Farmland prices continue to be robust as the farmland price index remained above growth neutral for the 12th straight month at 75.4, but down a tick from December’s 76.9. Respondents noted they expect the strong farm economy to drive cash rental rates for farmland in 2011.
"More than three-fourths of the CEOs anticipate cash rents to rise by more than 5 percent in 2011, and approximately one-fifth expect these rents to grow by more than 10 percent," said Goss.
The strong rural economy has dampened the growth for lending as the loan volume index for January declined to a record low 33.9 from December’s 52.3 and November’s 35.3. The other two banking indicators, checking deposits and certificate of deposits, remained above growth neutral for the 11 straight month.
The rural economy continued to add jobs in January as the jobs index increased to 52.5 in January from last month’s 50.1. "For this part of the country, rural areas are clearly outpacing the urban areas in terms of job growth. While employment in the urban areas is virtually flat, annualized growth in the rural areas is a healthy 2 percent," said Goss.

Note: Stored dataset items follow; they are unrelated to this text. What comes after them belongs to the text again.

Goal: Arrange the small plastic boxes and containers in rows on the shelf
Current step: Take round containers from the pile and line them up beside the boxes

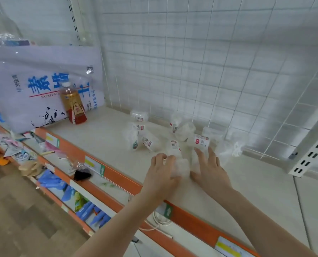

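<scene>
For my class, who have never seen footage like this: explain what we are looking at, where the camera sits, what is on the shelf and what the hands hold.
There is no machine here: one camera worn on a person's head looks down at their two bare hands. On the pale shelf with the orange front edge lie scattered small clear plastic containers with white labels, not yet in rows. At the back left stands an amber drink bottle before a large white bag with blue writing. The left hand grips one container; the right hand rests flat on another.
</scene>
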A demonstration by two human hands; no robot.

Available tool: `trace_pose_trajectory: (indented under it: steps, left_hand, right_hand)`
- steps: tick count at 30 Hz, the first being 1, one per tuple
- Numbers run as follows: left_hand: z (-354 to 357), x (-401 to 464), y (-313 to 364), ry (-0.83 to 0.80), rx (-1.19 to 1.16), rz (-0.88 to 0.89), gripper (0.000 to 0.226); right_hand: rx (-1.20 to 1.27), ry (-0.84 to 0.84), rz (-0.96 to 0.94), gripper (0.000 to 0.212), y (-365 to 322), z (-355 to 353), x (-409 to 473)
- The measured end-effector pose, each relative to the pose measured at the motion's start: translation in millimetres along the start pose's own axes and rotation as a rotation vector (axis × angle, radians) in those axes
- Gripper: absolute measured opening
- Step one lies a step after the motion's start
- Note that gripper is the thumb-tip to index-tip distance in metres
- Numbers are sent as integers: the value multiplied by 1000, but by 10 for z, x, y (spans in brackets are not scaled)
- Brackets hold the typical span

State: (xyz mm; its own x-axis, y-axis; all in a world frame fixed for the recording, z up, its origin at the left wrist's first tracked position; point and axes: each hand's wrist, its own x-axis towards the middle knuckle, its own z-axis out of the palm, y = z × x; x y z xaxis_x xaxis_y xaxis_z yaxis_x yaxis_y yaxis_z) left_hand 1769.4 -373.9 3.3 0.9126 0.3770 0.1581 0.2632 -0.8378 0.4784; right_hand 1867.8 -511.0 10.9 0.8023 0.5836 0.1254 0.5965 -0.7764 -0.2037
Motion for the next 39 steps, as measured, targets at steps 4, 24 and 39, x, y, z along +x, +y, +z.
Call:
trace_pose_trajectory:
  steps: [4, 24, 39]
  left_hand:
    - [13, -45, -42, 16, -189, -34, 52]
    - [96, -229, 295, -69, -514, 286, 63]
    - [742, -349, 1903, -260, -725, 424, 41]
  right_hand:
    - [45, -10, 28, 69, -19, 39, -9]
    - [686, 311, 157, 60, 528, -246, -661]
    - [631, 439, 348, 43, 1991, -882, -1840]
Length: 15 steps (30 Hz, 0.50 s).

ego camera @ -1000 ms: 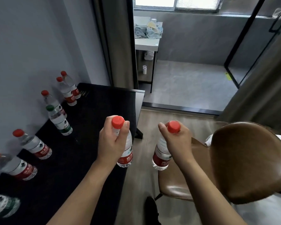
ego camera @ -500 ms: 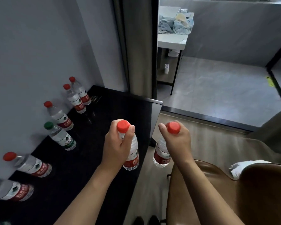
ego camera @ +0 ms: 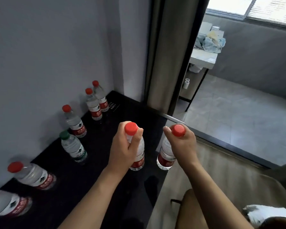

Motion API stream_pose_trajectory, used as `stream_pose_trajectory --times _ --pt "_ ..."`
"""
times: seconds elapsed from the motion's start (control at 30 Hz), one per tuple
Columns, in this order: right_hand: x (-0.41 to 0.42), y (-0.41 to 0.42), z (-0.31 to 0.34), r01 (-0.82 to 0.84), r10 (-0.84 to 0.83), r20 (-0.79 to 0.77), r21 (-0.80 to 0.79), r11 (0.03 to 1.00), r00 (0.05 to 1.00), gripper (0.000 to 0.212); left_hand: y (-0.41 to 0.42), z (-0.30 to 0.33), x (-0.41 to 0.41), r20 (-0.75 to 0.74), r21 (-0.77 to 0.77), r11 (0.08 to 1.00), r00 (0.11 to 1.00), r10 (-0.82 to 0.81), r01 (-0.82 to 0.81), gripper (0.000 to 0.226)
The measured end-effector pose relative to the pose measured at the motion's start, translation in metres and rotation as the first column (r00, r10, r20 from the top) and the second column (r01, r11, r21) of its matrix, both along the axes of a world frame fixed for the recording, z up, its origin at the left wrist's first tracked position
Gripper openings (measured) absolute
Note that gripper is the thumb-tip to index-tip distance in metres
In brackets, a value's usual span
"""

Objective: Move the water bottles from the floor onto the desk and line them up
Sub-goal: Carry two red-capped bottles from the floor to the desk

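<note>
Your left hand point(ego camera: 122, 149) gripped one red-capped bottle point(ego camera: 136, 152) by its neck above the black counter point(ego camera: 106, 162). Your right hand point(ego camera: 182, 144) gripped a second bottle point(ego camera: 165, 156) near the counter's edge. Six bottles stood along the wall point(ego camera: 48, 55), one with a green cap point(ego camera: 64, 134).

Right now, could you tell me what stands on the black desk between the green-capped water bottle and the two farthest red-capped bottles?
In the head view, one upright red-capped clear bottle stands there along the wall.
</note>
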State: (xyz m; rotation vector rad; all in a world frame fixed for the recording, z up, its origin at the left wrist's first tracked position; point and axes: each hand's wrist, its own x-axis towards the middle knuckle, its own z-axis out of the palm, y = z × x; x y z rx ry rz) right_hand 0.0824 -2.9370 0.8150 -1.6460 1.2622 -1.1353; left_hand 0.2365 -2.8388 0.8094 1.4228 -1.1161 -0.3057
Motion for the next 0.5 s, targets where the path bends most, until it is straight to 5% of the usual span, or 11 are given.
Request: stream_pose_trajectory --times 0.5 --pt "0.149 -0.05 -0.02 -0.482 0.478 0.075 0.067 0.873 0.875 0.027 0.011 -0.017 0.066 0.01 0.166 0.934 0.947 0.32 -0.317 0.032"
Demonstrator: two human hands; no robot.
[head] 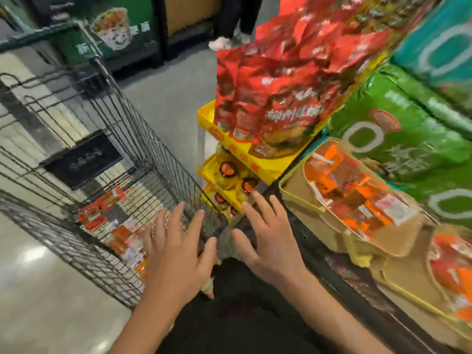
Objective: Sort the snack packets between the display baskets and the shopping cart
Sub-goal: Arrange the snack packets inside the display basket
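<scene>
Both hands empty, fingers spread: left hand (178,247) over the shopping cart (143,159) near corner, snack packets (122,238) just left of it, probably closest; right hand (268,237) nearer the display basket (301,200).

dark grey wire shopping cart (107,139) with black plaque (83,159) | red, orange and white snack packets in cart (115,226) | tan fabric display basket (332,226), yellow-green rim, orange-red packets (357,198) | yellow cardboard display tray (258,164), red print, red glossy bags (281,98) | green plastic-wrapped packs (398,139), white ring marks | teal packs (439,39) | pale grey floor (38,302)
</scene>
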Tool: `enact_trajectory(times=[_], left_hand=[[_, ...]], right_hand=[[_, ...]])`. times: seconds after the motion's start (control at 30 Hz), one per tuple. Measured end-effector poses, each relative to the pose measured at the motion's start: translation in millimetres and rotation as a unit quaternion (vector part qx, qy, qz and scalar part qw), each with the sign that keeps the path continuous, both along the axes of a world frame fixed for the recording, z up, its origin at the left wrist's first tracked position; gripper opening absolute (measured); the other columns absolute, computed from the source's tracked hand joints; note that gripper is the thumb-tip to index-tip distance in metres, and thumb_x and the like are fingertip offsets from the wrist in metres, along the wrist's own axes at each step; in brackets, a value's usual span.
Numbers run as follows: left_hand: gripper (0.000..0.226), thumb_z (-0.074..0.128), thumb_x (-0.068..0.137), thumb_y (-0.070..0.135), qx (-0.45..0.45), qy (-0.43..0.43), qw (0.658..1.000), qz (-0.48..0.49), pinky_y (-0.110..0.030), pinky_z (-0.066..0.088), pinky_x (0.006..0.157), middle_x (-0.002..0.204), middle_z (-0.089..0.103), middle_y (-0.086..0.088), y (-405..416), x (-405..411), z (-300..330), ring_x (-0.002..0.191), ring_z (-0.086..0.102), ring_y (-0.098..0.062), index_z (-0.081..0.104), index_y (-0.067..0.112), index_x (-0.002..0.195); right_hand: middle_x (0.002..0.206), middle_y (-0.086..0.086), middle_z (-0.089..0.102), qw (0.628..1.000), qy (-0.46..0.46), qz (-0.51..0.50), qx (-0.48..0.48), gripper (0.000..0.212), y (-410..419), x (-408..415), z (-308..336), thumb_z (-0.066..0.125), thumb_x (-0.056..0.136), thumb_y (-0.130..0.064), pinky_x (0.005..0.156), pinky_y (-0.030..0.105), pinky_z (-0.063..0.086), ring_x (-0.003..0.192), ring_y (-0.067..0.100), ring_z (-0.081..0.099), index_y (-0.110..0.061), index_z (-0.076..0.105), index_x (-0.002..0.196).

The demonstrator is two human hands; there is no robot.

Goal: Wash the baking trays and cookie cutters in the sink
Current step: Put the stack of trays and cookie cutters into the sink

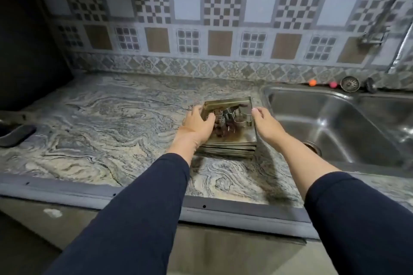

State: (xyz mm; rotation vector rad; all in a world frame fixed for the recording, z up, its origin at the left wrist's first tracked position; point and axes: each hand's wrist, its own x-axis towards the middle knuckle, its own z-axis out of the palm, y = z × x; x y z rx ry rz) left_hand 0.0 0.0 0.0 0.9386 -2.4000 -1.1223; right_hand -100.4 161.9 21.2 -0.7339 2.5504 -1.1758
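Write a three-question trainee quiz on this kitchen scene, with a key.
1. True or false: the stack of trays sits inside the sink.
2. What lies on the top tray?
A. cookie cutters
B. a sponge
C. a spoon
3. Which hand is nearer the sink?

Key:
1. False; it rests on the counter, left of the sink.
2. A, cookie cutters.
3. The right hand; the left hand is at the stack's other side.

Cookie cutters (225,121) lie in stacked trays (228,148), left of sink (335,123).
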Motion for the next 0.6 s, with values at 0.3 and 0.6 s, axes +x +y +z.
enact_trajectory(times=[0.3,0.6], left_hand=[[0.068,0.028,0.080,0.074,0.066,-0.079,0.993,-0.054,-0.047,0.026,0.114,0.153,0.033,0.004,-55,-34,-52,0.139,0.033,-0.023,0.015,0.052,0.143],[0.053,0.027,0.099,0.053,0.140,-0.038,0.988,-0.043,-0.049,0.004,0.117,0.157,0.021,0.007,-55,-48,-67,0.146,0.004,-0.024,0.018,0.039,0.149]], right_hand=[[0.159,-0.006,0.015,0.983,-0.141,-0.056,-0.104,0.059,-36,-39,-50,0.038,0.099,-0.044,0.115,0.039,0.015,0.145,0.018,0.018,-0.030,0.015,0.152],[0.159,-0.008,0.014,0.975,-0.194,-0.048,-0.100,0.069,-42,-44,-48,0.053,0.096,-0.035,0.115,0.044,0.016,0.145,0.020,0.018,-0.048,0.010,0.148]])
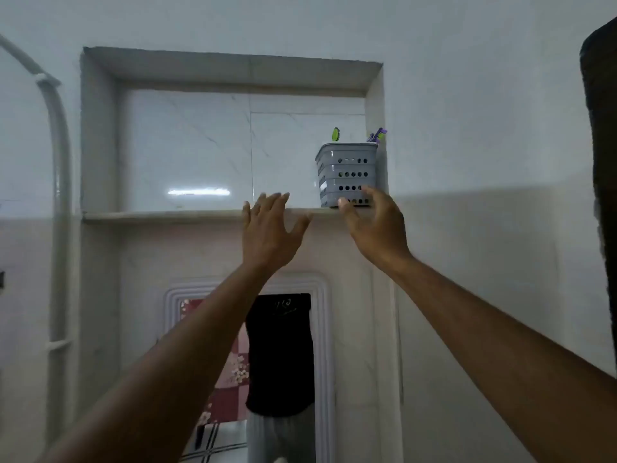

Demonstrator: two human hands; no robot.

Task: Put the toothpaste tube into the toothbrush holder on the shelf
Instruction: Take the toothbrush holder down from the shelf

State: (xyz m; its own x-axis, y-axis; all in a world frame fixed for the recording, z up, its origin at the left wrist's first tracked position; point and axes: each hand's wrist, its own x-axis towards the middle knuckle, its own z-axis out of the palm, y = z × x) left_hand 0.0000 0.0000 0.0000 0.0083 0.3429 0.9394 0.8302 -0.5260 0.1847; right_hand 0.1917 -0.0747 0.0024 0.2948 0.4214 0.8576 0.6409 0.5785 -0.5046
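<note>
A grey perforated toothbrush holder (347,173) stands upright at the right end of a recessed wall shelf (160,215). A green toothbrush head (335,134) and a purple one (377,135) poke out of its top. My right hand (375,225) is raised in front of the holder's lower part, fingers spread, thumb and fingertip at its base, holding nothing. My left hand (268,228) is raised just left of it at the shelf edge, fingers apart and empty. No toothpaste tube shows in the view.
The niche's right wall (375,105) sits tight against the holder. A white pipe (60,195) runs down the left wall. Below the shelf hangs a white-framed mirror (250,362) reflecting a person. A dark object (601,162) fills the right edge.
</note>
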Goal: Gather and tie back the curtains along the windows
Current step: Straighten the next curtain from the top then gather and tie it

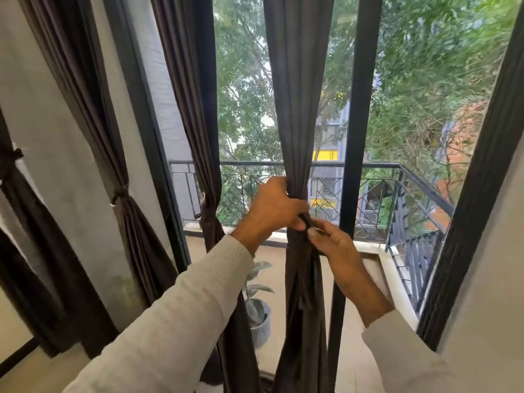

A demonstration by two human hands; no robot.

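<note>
A dark brown curtain (297, 114) hangs gathered into a narrow bundle in front of the window. My left hand (273, 207) grips the bundle at waist height, fingers curled round the folds. My right hand (330, 239) pinches a dark tie-back band (306, 219) that loops round the bundle just below the left hand. To the left hang three more dark curtains, each cinched with a tie: one by the window (204, 137), one by the wall (93, 109), and one at the far left edge (11, 171).
Black window frame posts (354, 137) stand right beside the held curtain. Beyond the glass lie a balcony with a black railing (397, 177) and a potted plant (259, 313). A dark frame and wall (482, 194) close off the right side.
</note>
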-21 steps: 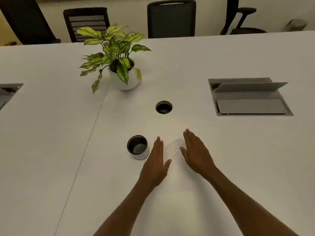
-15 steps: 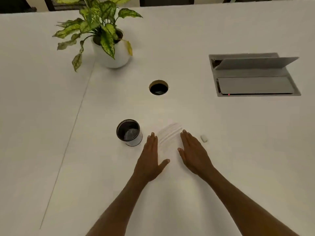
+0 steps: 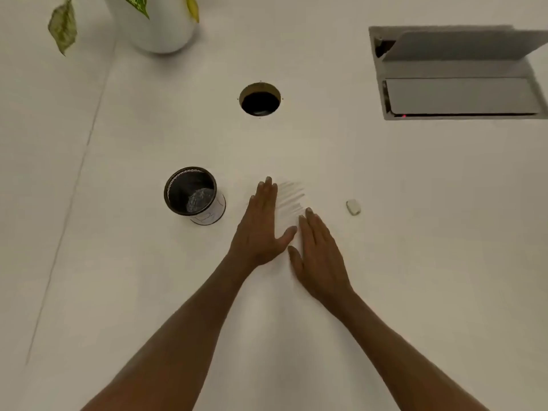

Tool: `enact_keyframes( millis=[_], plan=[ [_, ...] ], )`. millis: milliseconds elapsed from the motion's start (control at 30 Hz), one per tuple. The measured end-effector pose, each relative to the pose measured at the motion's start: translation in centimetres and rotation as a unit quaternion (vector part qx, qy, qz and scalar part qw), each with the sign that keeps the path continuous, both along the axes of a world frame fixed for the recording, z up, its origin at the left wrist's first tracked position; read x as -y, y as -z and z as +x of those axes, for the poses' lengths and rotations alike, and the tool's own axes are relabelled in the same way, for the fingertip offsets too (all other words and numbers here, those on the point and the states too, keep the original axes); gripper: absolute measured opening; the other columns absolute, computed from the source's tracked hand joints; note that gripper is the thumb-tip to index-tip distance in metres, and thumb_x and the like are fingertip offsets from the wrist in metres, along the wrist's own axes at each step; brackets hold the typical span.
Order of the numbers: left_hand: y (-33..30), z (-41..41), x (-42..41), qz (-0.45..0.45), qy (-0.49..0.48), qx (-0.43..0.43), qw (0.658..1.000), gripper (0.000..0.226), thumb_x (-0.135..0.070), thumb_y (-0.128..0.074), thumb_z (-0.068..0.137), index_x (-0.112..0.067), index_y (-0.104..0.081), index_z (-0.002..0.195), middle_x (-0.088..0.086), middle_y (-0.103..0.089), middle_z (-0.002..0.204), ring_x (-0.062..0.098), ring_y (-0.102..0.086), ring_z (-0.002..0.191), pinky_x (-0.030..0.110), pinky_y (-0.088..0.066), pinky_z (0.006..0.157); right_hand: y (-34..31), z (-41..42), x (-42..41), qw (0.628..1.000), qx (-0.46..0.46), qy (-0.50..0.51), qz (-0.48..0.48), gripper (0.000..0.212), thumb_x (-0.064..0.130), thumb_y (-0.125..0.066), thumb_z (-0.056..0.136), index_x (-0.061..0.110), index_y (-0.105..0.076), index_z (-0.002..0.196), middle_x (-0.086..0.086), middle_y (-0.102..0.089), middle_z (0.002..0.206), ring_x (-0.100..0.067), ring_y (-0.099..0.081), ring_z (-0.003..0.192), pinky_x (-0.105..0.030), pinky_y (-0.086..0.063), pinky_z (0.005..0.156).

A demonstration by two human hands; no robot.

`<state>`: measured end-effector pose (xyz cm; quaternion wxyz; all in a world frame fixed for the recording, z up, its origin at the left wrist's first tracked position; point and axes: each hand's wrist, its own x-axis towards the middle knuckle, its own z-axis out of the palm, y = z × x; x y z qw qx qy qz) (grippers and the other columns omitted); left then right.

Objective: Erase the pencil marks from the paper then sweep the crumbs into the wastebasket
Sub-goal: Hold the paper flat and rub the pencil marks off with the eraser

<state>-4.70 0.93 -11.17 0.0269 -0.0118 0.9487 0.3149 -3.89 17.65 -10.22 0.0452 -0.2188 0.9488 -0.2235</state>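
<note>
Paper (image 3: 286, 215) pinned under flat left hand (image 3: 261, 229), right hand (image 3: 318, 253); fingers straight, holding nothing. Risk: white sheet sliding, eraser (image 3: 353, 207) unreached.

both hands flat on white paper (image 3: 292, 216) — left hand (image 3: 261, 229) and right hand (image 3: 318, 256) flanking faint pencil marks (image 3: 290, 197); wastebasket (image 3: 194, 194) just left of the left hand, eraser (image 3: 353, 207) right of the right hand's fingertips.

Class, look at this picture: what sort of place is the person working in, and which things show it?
Probably an office or meeting room: a large white table with a round cable hole, a flip-up power box set into it, and a potted plant.
</note>
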Motion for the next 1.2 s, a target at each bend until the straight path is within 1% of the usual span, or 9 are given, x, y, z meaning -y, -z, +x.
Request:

Bankers continue to have a bright outlook on the rural economy as the economic confidence index improved to 63.4 in January from December’s reading of 62.2
The rural economy continues to be a bright spot in an otherwise uncertain economic environment. January did see a pause in farmland appreciation, but this is to be expected as the traditional selling season slows down.
The outlook for 2010 continues to be bright. High grain prices and expectations of record planted acres could bring record production and profits to the rural economy.